A questo proposito, il progetto racconta che cosa succede alle persone LGBTQ+ croniche nella loro relazione con il mondo medico-sanitario. 

Le storie raccolte riportano uno scenario preoccupante, in cui il personale medico emerge come fondamentalmente impreparato a trattare pazienti LGBTQ+. Discriminazioni, misgendering, patologizzazione, sono alcuni degli elementi che ricorrono. Proprio a partire dalla constatazione di queste difficoltà, dalla ricerca è nata una Guida per il contesto medico-sanitario che si propone di riflettere sulle buone prassi che possono rendere più inclusivi e accessibili i contesti sanitari. 

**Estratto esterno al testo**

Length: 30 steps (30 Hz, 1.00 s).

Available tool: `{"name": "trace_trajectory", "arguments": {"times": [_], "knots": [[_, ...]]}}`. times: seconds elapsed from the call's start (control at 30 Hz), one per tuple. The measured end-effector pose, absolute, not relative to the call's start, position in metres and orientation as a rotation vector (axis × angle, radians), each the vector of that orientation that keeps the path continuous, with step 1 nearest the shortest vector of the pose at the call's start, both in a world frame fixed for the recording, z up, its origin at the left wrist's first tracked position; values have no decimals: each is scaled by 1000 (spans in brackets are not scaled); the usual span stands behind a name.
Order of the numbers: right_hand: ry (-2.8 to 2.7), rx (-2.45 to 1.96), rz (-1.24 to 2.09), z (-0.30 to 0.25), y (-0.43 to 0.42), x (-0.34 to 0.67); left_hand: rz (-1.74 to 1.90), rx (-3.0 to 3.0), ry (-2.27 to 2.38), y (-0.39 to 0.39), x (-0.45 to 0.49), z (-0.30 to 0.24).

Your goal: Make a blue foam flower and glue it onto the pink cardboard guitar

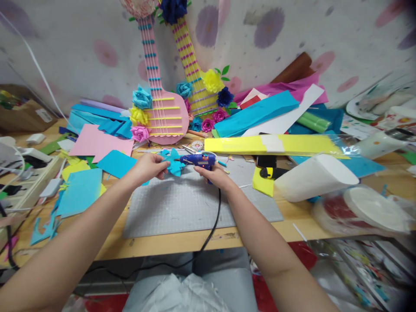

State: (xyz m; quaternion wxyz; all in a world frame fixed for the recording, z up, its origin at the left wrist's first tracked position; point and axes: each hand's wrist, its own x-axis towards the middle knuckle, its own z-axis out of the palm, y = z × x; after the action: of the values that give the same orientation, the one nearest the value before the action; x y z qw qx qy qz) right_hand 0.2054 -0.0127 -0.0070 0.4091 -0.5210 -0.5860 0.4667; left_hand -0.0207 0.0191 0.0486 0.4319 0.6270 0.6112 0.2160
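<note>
My left hand (147, 168) is closed on a small blue paper flower piece (173, 162), holding it just above the grey cutting mat (182, 208). My right hand (216, 175) grips a blue hot glue gun (199, 160) whose nozzle points left at the paper piece. The gun's black cord (212, 225) runs down over the mat and off the table's front edge. Both forearms reach in from the bottom of the view.
Two paper guitars, pink (162, 112) and yellow (195, 82), lean on the wall with paper flowers. Coloured sheets (81, 190) lie at the left, a yellow strip (273, 145) and a white roll (315, 177) at the right. Scissors (191, 150) lie behind the gun.
</note>
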Motion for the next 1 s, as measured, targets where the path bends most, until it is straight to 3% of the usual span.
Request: {"name": "trace_trajectory", "arguments": {"times": [0.4,0.67,1.0], "knots": [[-1424,-1380,1133,-8,-11,206,611,1519,1471,11,-18,65],[-1190,-1377,1117,-17,1,209,887,1533,1380,14,-33,68],[-981,-1219,1208,-13,2,209,728,1552,1340,9,-41,69]]}}
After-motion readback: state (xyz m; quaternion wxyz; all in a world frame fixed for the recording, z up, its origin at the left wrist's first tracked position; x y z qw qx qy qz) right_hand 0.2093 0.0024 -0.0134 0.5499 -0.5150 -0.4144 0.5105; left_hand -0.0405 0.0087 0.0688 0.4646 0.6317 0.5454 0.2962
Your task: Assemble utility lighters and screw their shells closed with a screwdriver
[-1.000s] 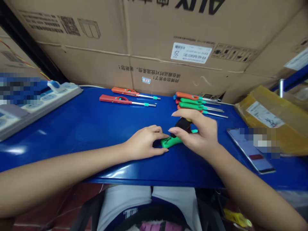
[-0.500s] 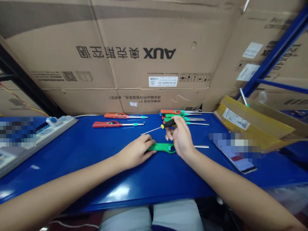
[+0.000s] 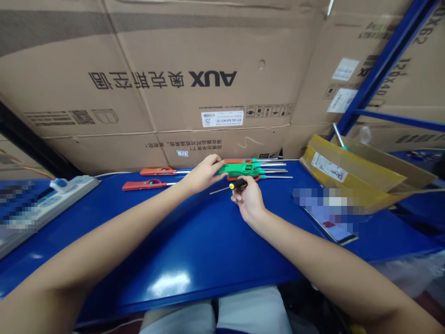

A partire da questi temi, si aprono finestre di riflessione che intessono punti di contatto con molte altre lotte. La difficoltà di sentirsi parte dell’attivismo LGBTQ+ anche come malat* ci interroga su quanto intersezionali e accessibili siano le pratiche di movimento. Le conseguenze vissute nell’abitare corpi considerati non conformi rimandano alle lotte delle persone grasse e disabili. 

La centralità che le famiglie di origine e la coppia ancora ricoprono nella struttura sociale italiana ci chiedono di riconoscere forme di cura che escono da questi binari. Insomma: le storie di Chroniqueers sono delle cartine tornasole che raccontano non solo dove siamo, ma anche dove potremmo andare e, più di tutto, come potremmo immaginarci, collettivamente.